▸ Directions for this task
Look through the entries below and extract exactly the lines from the one containing "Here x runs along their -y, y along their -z" through the one containing "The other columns", ends included.

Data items
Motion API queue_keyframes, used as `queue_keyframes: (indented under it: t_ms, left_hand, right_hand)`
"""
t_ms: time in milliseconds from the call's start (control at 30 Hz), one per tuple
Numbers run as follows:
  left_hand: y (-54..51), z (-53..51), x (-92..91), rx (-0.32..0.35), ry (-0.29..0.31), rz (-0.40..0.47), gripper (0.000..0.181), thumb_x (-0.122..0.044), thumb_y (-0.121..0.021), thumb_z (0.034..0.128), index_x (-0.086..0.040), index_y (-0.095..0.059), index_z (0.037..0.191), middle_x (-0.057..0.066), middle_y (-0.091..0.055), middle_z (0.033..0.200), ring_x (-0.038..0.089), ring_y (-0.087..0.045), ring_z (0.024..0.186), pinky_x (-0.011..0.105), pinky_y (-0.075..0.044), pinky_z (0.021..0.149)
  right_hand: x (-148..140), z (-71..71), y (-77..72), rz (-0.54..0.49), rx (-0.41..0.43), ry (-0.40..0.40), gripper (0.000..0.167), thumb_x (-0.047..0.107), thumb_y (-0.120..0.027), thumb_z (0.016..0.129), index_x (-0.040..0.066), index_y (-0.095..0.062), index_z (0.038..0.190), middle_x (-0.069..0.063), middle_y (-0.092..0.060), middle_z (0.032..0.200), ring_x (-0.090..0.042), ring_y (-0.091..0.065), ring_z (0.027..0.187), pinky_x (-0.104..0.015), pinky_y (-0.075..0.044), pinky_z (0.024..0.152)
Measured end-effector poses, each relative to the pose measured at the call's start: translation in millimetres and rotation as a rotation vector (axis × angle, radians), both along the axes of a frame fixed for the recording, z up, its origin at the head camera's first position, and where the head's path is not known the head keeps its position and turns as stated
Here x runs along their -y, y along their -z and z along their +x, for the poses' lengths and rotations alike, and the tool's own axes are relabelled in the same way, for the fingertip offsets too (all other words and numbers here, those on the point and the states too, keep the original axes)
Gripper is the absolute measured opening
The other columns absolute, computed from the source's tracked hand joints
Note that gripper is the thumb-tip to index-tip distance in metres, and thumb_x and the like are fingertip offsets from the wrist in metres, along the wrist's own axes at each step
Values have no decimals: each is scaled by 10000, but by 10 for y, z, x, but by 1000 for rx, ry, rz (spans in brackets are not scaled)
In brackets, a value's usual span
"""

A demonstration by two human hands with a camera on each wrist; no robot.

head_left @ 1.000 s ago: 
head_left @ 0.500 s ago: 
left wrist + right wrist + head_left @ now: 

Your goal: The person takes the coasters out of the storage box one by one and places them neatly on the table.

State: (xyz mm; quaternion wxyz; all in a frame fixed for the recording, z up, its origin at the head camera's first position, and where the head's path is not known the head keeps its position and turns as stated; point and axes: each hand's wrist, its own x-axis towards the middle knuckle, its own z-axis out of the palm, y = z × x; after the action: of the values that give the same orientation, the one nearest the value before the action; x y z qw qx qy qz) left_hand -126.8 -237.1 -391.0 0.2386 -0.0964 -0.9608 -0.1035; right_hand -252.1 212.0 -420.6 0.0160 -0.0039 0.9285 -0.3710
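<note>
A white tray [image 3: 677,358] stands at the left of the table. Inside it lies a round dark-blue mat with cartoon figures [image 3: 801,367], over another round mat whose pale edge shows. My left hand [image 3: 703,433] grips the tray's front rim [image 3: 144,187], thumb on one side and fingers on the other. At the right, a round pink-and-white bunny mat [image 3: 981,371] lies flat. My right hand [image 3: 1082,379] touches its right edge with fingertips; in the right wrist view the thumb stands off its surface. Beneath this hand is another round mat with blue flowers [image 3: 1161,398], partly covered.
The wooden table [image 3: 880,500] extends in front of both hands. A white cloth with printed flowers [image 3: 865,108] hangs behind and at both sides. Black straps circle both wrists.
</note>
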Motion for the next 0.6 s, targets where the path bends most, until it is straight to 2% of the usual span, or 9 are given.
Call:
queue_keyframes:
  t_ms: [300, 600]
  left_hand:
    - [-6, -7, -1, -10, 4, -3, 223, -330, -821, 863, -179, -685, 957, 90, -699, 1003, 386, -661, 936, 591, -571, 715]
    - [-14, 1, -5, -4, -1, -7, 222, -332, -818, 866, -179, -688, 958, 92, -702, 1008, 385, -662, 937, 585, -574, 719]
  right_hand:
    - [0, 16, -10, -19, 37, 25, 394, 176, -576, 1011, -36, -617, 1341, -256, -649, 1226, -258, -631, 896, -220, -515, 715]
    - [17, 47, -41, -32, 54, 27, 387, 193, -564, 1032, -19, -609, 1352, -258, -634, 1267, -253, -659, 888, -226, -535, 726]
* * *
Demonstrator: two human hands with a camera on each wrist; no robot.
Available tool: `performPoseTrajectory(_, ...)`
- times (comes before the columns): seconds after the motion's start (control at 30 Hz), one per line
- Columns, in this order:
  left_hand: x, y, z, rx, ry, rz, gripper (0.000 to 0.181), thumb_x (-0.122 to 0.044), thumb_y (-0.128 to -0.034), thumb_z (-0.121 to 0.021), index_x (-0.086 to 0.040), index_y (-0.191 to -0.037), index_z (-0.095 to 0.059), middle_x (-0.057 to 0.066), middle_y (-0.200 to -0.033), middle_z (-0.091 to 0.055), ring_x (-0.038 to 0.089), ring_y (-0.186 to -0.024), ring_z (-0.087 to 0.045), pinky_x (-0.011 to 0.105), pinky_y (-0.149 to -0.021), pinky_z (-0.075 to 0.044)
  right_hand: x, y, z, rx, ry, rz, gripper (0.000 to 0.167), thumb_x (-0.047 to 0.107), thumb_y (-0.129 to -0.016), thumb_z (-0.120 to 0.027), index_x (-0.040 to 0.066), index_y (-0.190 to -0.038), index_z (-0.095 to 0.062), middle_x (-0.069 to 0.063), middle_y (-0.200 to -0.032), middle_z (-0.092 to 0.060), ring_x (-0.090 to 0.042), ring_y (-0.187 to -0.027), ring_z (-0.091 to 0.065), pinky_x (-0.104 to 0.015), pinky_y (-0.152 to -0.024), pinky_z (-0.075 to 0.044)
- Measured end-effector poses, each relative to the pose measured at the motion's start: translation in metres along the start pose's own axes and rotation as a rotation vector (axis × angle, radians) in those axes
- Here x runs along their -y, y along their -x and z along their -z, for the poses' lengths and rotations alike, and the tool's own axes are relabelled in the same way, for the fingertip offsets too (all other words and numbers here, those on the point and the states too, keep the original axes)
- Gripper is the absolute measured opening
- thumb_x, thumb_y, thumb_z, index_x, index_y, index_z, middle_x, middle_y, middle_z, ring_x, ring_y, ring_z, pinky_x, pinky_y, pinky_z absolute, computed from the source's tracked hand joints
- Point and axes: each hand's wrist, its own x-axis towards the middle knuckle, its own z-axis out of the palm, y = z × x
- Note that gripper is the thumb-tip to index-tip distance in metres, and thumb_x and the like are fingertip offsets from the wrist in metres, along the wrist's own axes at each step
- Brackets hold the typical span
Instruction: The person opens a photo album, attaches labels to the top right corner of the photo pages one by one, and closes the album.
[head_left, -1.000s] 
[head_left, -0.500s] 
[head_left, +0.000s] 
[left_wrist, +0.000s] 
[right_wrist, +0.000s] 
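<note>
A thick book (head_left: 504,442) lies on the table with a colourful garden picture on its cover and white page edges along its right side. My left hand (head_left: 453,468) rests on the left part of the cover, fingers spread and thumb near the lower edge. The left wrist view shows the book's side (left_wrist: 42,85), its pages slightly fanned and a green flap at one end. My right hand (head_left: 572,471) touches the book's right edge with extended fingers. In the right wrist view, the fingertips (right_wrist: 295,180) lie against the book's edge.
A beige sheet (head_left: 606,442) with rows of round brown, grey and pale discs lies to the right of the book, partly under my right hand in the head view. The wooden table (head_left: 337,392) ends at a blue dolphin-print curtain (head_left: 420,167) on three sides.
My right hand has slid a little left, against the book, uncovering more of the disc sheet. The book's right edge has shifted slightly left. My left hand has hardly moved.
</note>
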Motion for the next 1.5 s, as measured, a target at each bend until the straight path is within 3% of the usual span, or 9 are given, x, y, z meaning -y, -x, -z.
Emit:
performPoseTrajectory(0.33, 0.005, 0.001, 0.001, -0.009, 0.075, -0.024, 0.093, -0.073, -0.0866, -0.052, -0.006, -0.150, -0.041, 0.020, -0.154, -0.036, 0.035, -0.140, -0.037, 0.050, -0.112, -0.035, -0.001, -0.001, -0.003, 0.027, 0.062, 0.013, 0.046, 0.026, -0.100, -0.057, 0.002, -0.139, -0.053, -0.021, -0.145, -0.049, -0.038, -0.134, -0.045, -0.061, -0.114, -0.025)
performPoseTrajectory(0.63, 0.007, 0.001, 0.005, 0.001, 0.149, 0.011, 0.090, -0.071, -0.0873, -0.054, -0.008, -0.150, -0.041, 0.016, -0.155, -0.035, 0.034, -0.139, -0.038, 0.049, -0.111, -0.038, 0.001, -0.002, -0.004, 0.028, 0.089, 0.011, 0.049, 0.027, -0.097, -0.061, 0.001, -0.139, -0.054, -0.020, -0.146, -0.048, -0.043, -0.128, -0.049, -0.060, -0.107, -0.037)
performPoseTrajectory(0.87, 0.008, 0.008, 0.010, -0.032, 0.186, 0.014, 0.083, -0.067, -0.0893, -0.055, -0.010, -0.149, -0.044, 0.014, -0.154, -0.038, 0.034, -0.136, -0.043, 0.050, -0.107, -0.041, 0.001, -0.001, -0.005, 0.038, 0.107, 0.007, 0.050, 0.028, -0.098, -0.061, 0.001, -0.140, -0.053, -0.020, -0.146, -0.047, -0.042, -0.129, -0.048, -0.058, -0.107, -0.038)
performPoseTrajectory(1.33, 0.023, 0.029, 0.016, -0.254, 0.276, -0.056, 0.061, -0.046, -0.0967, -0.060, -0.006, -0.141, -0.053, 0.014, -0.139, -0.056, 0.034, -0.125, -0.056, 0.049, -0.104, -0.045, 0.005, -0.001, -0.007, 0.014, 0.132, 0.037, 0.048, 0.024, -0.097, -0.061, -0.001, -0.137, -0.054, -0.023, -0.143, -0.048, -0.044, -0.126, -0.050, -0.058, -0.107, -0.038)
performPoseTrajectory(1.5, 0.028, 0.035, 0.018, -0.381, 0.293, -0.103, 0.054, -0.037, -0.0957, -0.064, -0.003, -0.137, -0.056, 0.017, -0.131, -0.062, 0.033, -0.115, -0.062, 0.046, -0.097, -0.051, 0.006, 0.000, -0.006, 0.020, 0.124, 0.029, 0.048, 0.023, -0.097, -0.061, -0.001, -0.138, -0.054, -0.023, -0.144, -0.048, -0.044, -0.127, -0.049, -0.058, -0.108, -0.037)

▸ Task response
Here x runs along their -y, y along their -z and z along their +x, for the poses' lengths and rotations alike, and the tool's own axes are relabelled in the same way, for the fingertip offsets too (all other words and numbers here, those on the point and the states too, keep the original axes)
Gripper is the absolute measured opening
The other columns absolute, computed from the source's tracked hand joints

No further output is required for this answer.